- Interactive map of Dorahar
- Coordinates: 24°01′03″N 82°49′35″E﻿ / ﻿24.01755598363695°N 82.82625249638038°E
- Country: India

= Dorahar =

Village in Uttar Pradesh, India

Dorahar, Dodhar or Dorhar is a village situated in Dudhi Tehsil of Sonbhadra district in Uttar Pradesh, India.

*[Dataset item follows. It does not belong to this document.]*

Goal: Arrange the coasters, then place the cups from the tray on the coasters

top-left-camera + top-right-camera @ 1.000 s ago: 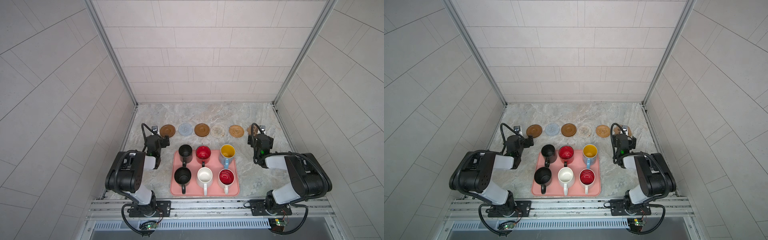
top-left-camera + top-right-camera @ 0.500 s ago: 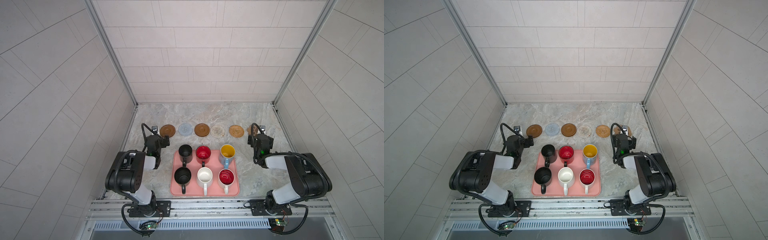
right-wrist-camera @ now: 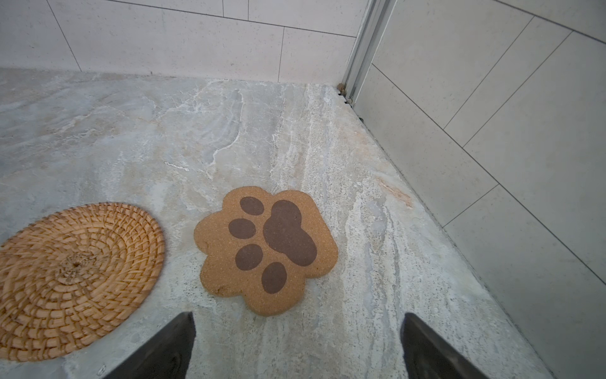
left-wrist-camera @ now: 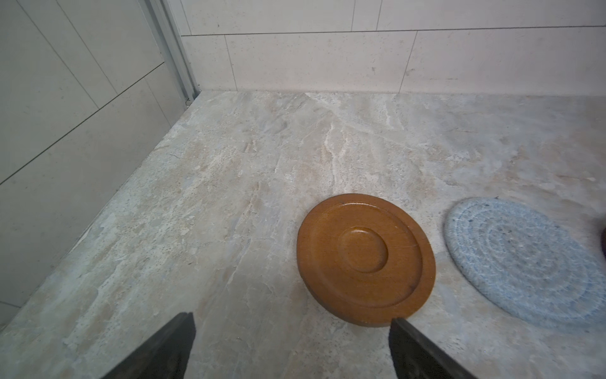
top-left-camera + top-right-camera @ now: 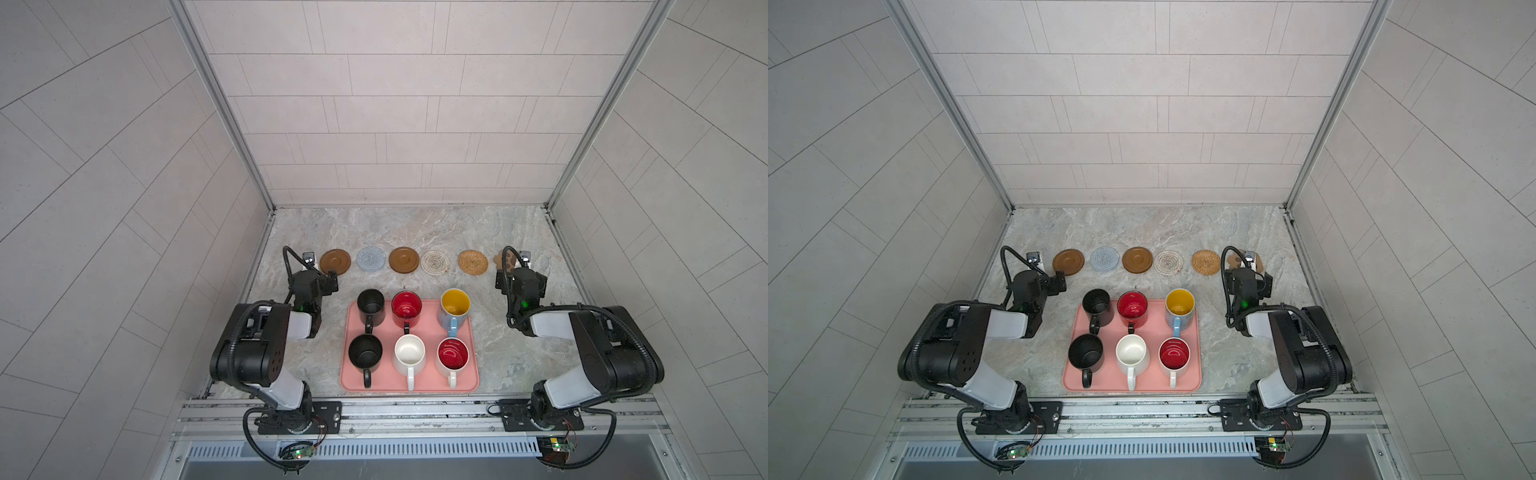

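Salmon-pink tray at the near edge of the counter carries six mugs — beyond it six coasters, wood, woven, rattan, paw-shaped, lie in a row — left gripper and right gripper gape empty.

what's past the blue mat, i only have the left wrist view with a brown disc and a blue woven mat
Observer: The row continues with four more: a second brown disc, a whitish woven one, a tan rattan one, a paw-shaped one.
Operator: where are the cups
Observer: All six cups stand on the pink tray, none on a coaster yet.
Operator: is the right hand busy
Observer: No, the right hand is open and empty, just short of the paw-shaped one.
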`<control>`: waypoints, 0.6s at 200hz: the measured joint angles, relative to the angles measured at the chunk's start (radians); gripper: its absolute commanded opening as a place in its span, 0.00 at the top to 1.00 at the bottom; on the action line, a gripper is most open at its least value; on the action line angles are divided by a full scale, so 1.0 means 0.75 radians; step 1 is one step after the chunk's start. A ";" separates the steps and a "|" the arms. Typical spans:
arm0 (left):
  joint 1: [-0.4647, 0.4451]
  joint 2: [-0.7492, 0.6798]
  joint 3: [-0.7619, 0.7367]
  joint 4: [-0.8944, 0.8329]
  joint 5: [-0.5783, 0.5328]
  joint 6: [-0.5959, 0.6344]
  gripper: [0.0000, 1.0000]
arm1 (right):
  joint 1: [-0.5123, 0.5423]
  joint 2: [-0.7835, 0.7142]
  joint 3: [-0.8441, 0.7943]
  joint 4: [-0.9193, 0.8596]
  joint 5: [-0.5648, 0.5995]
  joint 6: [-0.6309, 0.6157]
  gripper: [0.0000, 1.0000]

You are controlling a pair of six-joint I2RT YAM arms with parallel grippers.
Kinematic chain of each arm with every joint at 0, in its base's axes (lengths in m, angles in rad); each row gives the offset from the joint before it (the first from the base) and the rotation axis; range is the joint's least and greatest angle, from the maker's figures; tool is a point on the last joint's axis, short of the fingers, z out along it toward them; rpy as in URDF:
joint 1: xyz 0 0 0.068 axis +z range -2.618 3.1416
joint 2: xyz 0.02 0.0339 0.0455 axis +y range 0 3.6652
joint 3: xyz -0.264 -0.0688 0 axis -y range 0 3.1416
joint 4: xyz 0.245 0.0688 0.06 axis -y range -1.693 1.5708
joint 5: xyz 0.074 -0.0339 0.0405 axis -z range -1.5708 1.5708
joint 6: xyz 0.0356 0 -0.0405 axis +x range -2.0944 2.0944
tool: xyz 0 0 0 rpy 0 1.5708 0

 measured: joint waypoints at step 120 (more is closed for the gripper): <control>-0.229 -0.291 0.608 -1.171 0.277 -0.394 0.00 | 0.033 -0.497 0.601 -1.298 -0.140 0.271 0.01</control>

The village is around 138 kilometres far from District Headquarters Robertsganj, Around 70 kilometres from Renukoot and less than 1 kilometre from Rihand Nagar, currently the population of the village is around 5000 and The Rihand Thermal Power Station and The Rihand Nagar are at a walkable distance from the village. It is located near the MP - UP border.

== Census data ==

| Total Population | 4315 |
| Total No. of Houses | 800 |
| Female Population | 2090 |
| Literacy Rate | 65.18 |

== History ==
Dodhar was considered as a forest from forest division Renukoot. The lands there were considered as section 4 forest land since 1960s and later on 2 and 3 October 1986 the peasants and farmers who were head by Shri Shiv Ram Singh protested for their land and rights and on behalf of them The Banwasi Seva Ashram filed a PIL in Hon'ble Supreme Court of India for the welfare of common public later these lands were transferred to local people and Rihand Thermal Power Station by the judgement of Hon'ble Supreme Court of India.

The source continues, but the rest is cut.